The project is a living queer history that's inclusive to multiple perspectives, LaRochelle says, through a platform that affords more agency in resisting a singular narrative that marginalizes and others. It'll likely be studied; a researcher in Toronto is interested in how the project relates to non-binary identity, and someone from UC Berkeley might draw from it data for a study on queer affect.

LaRochelle's own academics continue, but they've cleared their schedule enough to prioritize Queering the Map.

"The Internet very literally saved my life when I was a young queer person growing up in small-town Ontario," LaRochelle says. "And seeing queer people represent themselves on the internet, just by not having that connection in my real life, made it clear that we do exist."

The visibility that saved LaRochelle as a kid is reflected in the roots of Queering the Map; in these stories, someone may find validation, liberation, or hope.

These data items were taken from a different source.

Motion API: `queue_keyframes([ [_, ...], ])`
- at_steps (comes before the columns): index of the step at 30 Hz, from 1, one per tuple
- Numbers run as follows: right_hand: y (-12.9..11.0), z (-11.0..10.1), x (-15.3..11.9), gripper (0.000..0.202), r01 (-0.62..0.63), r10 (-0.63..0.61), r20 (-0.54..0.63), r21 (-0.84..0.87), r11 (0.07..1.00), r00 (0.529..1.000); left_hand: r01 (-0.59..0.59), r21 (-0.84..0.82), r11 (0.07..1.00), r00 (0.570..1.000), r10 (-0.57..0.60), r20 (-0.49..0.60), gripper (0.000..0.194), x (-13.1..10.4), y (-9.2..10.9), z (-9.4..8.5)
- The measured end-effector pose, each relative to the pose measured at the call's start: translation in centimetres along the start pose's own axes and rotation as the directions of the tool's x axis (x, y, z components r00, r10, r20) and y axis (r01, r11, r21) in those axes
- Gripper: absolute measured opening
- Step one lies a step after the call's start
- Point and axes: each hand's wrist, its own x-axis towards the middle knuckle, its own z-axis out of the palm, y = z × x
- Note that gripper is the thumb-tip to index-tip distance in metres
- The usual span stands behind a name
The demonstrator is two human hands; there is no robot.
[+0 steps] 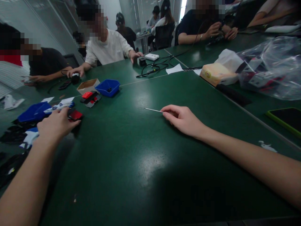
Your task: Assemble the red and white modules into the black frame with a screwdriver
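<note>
My left hand [55, 124] is at the left of the green table, its thumb and fingers around a red and black part [75, 115]. The fingertips are partly hidden behind the hand. My right hand [180, 117] rests over the middle of the table, pinching a thin straight metal rod [153, 110] that points left. The rod's rear end is hidden inside the fingers. Beyond my left hand lie another red, black and grey part [90, 98] and a blue tray [108, 88] with small dark pieces inside.
A blue bin [35, 112] and white-blue gloves [30, 138] lie left. A cardboard box [88, 86] stands beside the tray. Cables [155, 69] run at the back. Tissues [217, 73], a plastic bag [272, 69] and a green-edged phone [287, 121] sit right. Several people sit around.
</note>
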Motion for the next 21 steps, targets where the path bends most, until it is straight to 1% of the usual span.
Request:
queue_keyframes([
  [2, 0.0, 0.1, 0.0, 0.033, 0.014, -0.014, 0.006, -0.003, 1.0, 1.0, -0.038, 0.079, 0.996, 0.999, 0.04, -0.024, 0.047, 0.2, 0.0, -0.5],
  [3, 0.0, 0.2, 0.1, 0.032, 0.022, -0.022, 0.004, -0.004, 1.0, 1.0, -0.052, 0.108, 0.993, 0.998, 0.056, -0.033, 0.047, 0.3, 0.6, -0.7],
  [4, 0.0, 0.2, 0.1, 0.03, 0.03, -0.03, -0.004, -0.003, 1.0, 1.0, -0.065, 0.128, 0.99, 0.997, 0.07, -0.03, 0.047, 0.5, 1.6, -0.9],
  [5, 0.0, 0.3, 0.2, 0.028, 0.038, -0.038, -0.023, -0.003, 0.999, 0.999, -0.083, 0.142, 0.986, 0.996, 0.087, -0.02, 0.046, 0.6, 3.1, -0.9],
  [6, 0.0, 0.4, 0.3, 0.024, 0.046, -0.047, -0.047, -0.007, 0.999, 0.998, -0.095, 0.148, 0.984, 0.995, 0.098, -0.016, 0.046, 0.7, 5.0, -0.8],
  [7, 0.0, 0.5, 0.3, 0.022, 0.056, -0.057, -0.072, -0.016, 0.998, 0.996, -0.102, 0.152, 0.983, 0.995, 0.1, 0.022, 0.045, 0.7, 7.3, -0.4],
  [8, -0.1, 0.6, 0.3, 0.023, 0.069, -0.071, -0.091, -0.032, 0.997, 0.993, -0.1, 0.157, 0.983, 0.993, 0.088, 0.084, 0.041, 0.5, 9.9, 0.1],
  [9, -0.2, 0.8, 0.3, 0.028, 0.087, -0.091, -0.093, -0.054, 0.995, 0.991, -0.103, 0.147, 0.984, 0.982, 0.078, 0.171, 0.038, 0.2, 12.7, 0.7],
  [10, -0.4, 1.0, 0.1, 0.035, 0.117, -0.123, -0.078, -0.081, 0.99, 0.989, -0.132, 0.126, 0.983, 0.966, 0.099, 0.237, 0.039, -0.4, 15.5, 1.5],
  [11, -0.7, 1.2, -0.1, 0.041, 0.164, -0.171, -0.054, -0.112, 0.98, 0.984, -0.156, 0.091, 0.984, 0.953, 0.125, 0.277, 0.043, -1.2, 18.3, 2.4],
  [12, -1.1, 1.6, -0.4, 0.044, 0.229, -0.234, -0.018, -0.138, 0.964, 0.972, -0.194, -0.022, 0.981, 0.913, 0.189, 0.361, 0.047, -2.1, 20.9, 3.2],
  [13, -1.6, 1.9, -0.8, 0.043, 0.313, -0.316, 0.008, -0.164, 0.935, 0.949, -0.251, -0.167, 0.954, 0.844, 0.299, 0.445, 0.051, -3.2, 23.3, 3.9],
  [14, -2.0, 2.3, -1.2, 0.036, 0.403, -0.404, 0.034, -0.187, 0.896, 0.914, -0.316, -0.3, 0.9, 0.746, 0.431, 0.508, 0.056, -4.2, 25.3, 4.4],
  [15, -2.5, 2.7, -1.7, 0.026, 0.493, -0.487, 0.077, -0.188, 0.85, 0.87, -0.364, -0.403, 0.84, 0.633, 0.541, 0.554, 0.062, -5.1, 27.0, 4.8],
  [16, -2.9, 3.1, -2.1, 0.022, 0.577, -0.554, 0.16, -0.191, 0.794, 0.817, -0.39, -0.489, 0.781, 0.517, 0.624, 0.585, 0.068, -5.9, 28.4, 4.9],
  [17, -3.3, 3.4, -2.4, 0.023, 0.664, -0.611, 0.274, -0.187, 0.724, 0.743, -0.376, -0.552, 0.744, 0.454, 0.667, 0.591, 0.067, -6.5, 29.4, 4.9],
  [19, -3.8, 3.7, -2.9, 0.023, 0.78, -0.654, 0.457, -0.164, 0.604, 0.603, -0.345, -0.601, 0.721, 0.393, 0.693, 0.605, 0.068, -7.1, 30.4, 4.6],
  [20, -3.9, 3.8, -3.0, 0.024, 0.815, -0.661, 0.512, -0.151, 0.56, 0.549, -0.335, -0.609, 0.719, 0.377, 0.694, 0.613, 0.068, -7.1, 30.5, 4.4],
  [21, -3.9, 3.7, -3.0, 0.025, 0.836, -0.669, 0.537, -0.14, 0.531, 0.514, -0.33, -0.612, 0.719, 0.364, 0.695, 0.62, 0.069, -7.0, 30.5, 4.2],
])
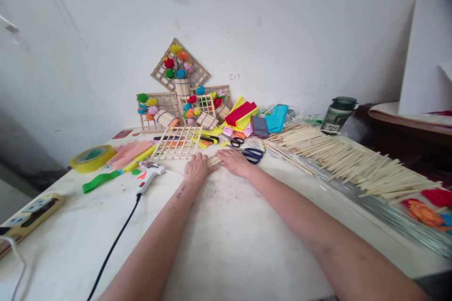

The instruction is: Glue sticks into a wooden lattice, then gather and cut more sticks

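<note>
Both my hands rest on the table at the middle of the head view, holding a small bunch of pale wooden sticks (pixel 213 160) low against the surface. My left hand (pixel 197 168) is closed over the left end, with the knuckles up. At the other end, my right hand (pixel 233 162) has its fingers bent down over the sticks, mostly covering them. Just behind my left hand lies a wooden stick lattice (pixel 176 143). Blue-handled scissors (pixel 253 155) lie beside my right hand. A white glue gun (pixel 151 178) rests left of my left hand.
Several lattices with paper flowers (pixel 181 63) lean on the wall. Loose sticks (pixel 346 162) and clear rods cover the right side. Left are yellow tape (pixel 92 157), green ribbon (pixel 100 180) and a power strip (pixel 31 218). A dark bottle (pixel 339 114) stands at the back right.
</note>
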A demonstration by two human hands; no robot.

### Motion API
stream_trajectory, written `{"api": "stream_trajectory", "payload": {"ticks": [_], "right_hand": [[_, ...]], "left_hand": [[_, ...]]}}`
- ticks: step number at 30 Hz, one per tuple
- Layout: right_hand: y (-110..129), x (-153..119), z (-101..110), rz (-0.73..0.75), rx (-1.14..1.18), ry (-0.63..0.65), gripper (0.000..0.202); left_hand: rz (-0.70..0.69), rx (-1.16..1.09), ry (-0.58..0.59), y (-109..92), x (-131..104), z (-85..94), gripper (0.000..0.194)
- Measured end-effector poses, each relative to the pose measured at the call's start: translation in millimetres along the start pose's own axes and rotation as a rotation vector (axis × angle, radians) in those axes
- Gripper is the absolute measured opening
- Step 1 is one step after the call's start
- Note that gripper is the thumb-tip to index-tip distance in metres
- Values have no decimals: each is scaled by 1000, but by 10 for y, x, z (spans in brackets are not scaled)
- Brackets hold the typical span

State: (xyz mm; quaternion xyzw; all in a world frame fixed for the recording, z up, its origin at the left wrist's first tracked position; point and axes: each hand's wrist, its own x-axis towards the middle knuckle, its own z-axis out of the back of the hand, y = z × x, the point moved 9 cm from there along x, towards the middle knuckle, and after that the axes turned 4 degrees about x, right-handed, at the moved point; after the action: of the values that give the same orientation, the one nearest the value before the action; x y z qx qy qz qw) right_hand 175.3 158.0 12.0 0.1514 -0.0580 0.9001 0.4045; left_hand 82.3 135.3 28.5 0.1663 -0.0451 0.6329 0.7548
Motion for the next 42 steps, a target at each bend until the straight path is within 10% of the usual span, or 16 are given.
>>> {"api": "stream_trajectory", "payload": {"ticks": [6, 14, 26, 34, 42], "right_hand": [[-76, 2, -62, -55, 37, 29, 48], [8, -120, 161, 56, -47, -236, 22], [73, -123, 125, 63, -147, -131, 25], [156, -165, 229, 124, -256, -226, 18], [7, -227, 529, 79, -206, -339, 22]], "left_hand": [[-76, 2, -63, -5, -15, 16, 44], [-77, -134, 1, 6, -34, -94, 40], [-107, -241, -89, 26, -53, -115, 45], [-210, -214, -292, -53, -159, 219, 23], [-99, -266, -248, -44, -104, 220, 25]]}}
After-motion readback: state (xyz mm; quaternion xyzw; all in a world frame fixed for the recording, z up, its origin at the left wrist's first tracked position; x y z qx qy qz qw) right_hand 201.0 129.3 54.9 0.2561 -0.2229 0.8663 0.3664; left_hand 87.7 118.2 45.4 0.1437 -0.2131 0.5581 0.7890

That power is undeniably already palpable, yet isn't even fully realized yet — there's plenty reason for emerging stronger and unshakably resilient.

"The amount of incredibly moving emails that I've received in the past little while thanking me for making the project, I mean, it's like, there's no way that I could [stop]," LaRochelle says. "Other emails I've received are people saying I'm sorry, sorry that you have to do this work. It doesn't feel like [work]. It just seems like such an obvious thing to do."